Agree with all of this. My “almost certainly” is…er…almost certainly overstatement.
It’s probably not dementia. It’s been this way for twenty years, and to some extent my whole life and my dad is 68. My mom is 77 and still works full time. She rants about how she’s disgusted by the condition of the house but feels powerless against my dad to do anything about it. It’s all really stressful and sometimes I just want to wash my hands of the situation.
…twenty years, and to some extent my whole life
Sounds like a personality disorder. My experience is they get worse as they get older.
sometimes I just want to wash my hands of the situation.
Talk to a therapist.
This is a painful story to read Em, thank you for sharing. I thank my lucky stars I haven’t had to face this myself with relatives.
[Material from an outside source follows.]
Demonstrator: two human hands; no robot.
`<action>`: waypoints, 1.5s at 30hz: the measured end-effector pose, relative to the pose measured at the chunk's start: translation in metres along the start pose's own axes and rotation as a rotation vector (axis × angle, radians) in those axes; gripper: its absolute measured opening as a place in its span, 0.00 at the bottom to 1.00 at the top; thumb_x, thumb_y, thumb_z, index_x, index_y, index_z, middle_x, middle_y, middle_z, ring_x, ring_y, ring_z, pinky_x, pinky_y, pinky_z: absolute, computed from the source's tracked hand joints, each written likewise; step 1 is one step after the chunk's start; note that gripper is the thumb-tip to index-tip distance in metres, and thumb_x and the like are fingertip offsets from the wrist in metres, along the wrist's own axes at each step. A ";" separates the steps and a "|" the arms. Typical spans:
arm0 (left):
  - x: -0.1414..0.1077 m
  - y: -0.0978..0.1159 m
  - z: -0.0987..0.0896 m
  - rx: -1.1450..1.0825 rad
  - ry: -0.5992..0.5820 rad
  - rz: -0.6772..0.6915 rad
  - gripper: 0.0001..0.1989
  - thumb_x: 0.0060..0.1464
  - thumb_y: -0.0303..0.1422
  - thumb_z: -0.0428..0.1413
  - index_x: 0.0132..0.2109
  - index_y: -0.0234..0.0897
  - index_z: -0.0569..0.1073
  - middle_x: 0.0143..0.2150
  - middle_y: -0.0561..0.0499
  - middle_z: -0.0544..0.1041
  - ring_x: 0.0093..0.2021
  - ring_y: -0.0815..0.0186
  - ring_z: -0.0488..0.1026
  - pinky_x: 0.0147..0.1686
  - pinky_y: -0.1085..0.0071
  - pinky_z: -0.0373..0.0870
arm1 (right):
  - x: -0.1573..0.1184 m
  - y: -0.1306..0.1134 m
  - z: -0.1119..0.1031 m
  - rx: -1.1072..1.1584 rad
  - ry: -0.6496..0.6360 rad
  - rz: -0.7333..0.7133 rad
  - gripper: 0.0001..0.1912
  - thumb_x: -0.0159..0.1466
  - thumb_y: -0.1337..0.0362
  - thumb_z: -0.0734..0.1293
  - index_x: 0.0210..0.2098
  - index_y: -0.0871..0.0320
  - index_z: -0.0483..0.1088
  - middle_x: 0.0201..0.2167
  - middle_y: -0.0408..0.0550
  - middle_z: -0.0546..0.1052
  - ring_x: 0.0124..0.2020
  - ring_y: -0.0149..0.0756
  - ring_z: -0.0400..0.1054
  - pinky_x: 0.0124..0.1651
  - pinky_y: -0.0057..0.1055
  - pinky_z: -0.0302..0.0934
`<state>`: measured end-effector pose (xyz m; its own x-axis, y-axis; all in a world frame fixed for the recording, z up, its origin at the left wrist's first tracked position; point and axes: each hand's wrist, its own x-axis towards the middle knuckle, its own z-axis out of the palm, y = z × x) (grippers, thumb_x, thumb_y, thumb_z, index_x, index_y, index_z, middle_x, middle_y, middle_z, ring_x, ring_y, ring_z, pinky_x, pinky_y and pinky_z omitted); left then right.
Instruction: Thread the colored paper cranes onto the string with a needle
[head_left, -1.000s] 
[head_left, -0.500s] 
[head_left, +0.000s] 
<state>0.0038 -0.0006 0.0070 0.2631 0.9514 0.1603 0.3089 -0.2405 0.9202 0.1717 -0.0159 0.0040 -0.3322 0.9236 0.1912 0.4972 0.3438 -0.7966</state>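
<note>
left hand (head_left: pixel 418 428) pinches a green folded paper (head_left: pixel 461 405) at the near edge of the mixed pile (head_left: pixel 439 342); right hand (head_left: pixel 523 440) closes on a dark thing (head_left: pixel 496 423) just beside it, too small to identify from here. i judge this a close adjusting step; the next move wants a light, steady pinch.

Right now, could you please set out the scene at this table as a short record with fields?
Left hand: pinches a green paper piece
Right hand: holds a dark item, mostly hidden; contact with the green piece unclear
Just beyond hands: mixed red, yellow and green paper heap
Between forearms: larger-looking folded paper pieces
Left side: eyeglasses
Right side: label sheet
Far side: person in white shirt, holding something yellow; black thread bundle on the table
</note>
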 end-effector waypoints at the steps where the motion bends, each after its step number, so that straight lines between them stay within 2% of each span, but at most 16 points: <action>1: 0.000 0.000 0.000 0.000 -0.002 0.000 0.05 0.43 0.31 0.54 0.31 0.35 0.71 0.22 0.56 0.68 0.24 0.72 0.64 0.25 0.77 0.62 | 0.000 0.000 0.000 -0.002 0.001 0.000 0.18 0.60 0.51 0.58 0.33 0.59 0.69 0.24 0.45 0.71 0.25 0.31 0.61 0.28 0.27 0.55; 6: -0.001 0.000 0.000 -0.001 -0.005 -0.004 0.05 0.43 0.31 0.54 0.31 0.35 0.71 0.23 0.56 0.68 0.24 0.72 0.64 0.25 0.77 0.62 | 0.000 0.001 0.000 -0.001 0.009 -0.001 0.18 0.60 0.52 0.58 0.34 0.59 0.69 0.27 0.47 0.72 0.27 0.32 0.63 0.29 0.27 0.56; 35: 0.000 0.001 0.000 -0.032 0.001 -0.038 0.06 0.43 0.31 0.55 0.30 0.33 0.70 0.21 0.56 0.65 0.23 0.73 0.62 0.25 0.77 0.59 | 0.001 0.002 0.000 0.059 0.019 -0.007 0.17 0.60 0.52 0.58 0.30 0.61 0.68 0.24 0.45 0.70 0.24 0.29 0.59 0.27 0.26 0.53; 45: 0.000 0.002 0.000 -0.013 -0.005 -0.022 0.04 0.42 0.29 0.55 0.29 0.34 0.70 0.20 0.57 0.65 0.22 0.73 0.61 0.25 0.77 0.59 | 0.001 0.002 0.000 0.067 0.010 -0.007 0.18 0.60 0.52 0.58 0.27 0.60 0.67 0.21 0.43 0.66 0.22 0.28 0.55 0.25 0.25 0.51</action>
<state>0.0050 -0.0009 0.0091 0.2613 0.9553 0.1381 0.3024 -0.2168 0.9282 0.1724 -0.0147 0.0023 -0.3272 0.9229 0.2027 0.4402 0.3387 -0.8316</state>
Em, you’re breaking my heart. This is not the first time I’ve heard such a story, and I’ve seen it a couple of times. Each time it’s shocking. I can recall a woman I dated for a few years taking me to meet her family after her mother passed away. Her mother lived in this little house way up in the hills way out in very, very rural Oregon. It smelled TERRIBLE. Stuff didn’t work. She had mobility challenges. It was a visibly non-viable way and place to live.
When my then-girlfriend, her son, and I asked about it to other family members who were close to the situation, the answer was much like you describe. “We offer. All the time. She won’t let us. Says there’s no problem going on that she can’t handle. Gets angry.” They called it “pride,” as in she was too proud to admit that she needed the help. Yeah, maybe that’s part of it. She was clearly not demented, mentally sharp when you spoke with her, she just wasn’t up for maintaining her home and was not about to let anyone else do it for her, even the people who loved her and would have been happy to do it.
Gods, even writing the story breaks my heart, because of the frustration and the likelihood it will sooner or later end in a story like Alicia Witt’s parents. (I haven’t kept in touch with the former girlfriend much, so maybe it already has.)